= Cluster hypothesis =

Concept in machine learning and information retrieval

In machine learning and information retrieval, the cluster hypothesis is an assumption about the nature of the data handled in those fields, which takes various forms. In information retrieval, it states that documents that are clustered together "behave similarly with respect to relevance to information needs". In terms of classification, it states that if points are in the same cluster, they are likely to be of the same class. There may be multiple clusters forming a single class.

== Information retrieval ==
The cluster hypothesis was formulated first by van Rijsbergen: "closely associated documents
tend to be relevant to the same requests". Thus, theoretically, a search engine could try to locate only the appropriate cluster for a query, and then allow users to browse through this cluster. Although experiments showed that the cluster hypothesis as such holds, exploiting it for retrieval did not lead to satisfying results.

== Machine learning ==
The cluster assumption is assumed in many machine learning algorithms such as the k-nearest neighbor classification algorithm and the k-means clustering algorithm. As the word "likely" appears in the definition, there is no clear border differentiating whether the assumption does hold or does not hold.
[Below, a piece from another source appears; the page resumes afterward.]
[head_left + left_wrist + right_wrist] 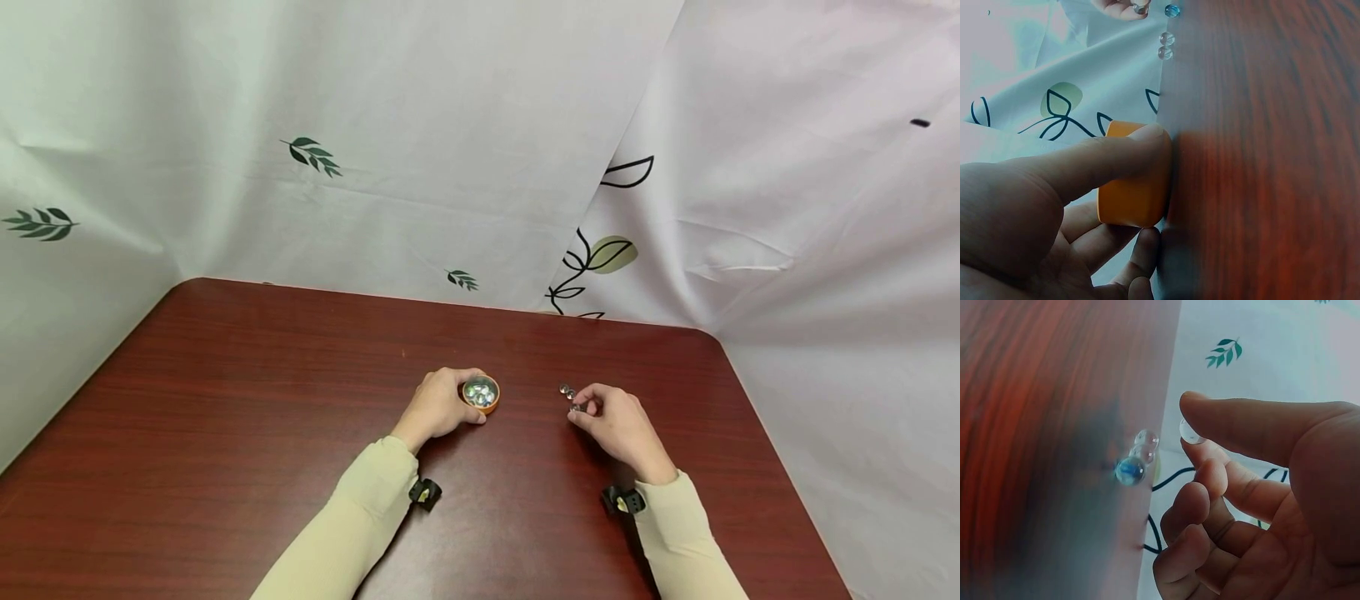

In contrast the amount of adherence of data to this assumption can be quantitatively measured.

== Properties ==
The cluster assumption is equivalent to the Low density separation assumption which states that the decision boundary should lie on a low-density region. To prove this, suppose the decision boundary crosses one of the clusters. Then this cluster will contain points from two different classes, therefore it is violated on this cluster.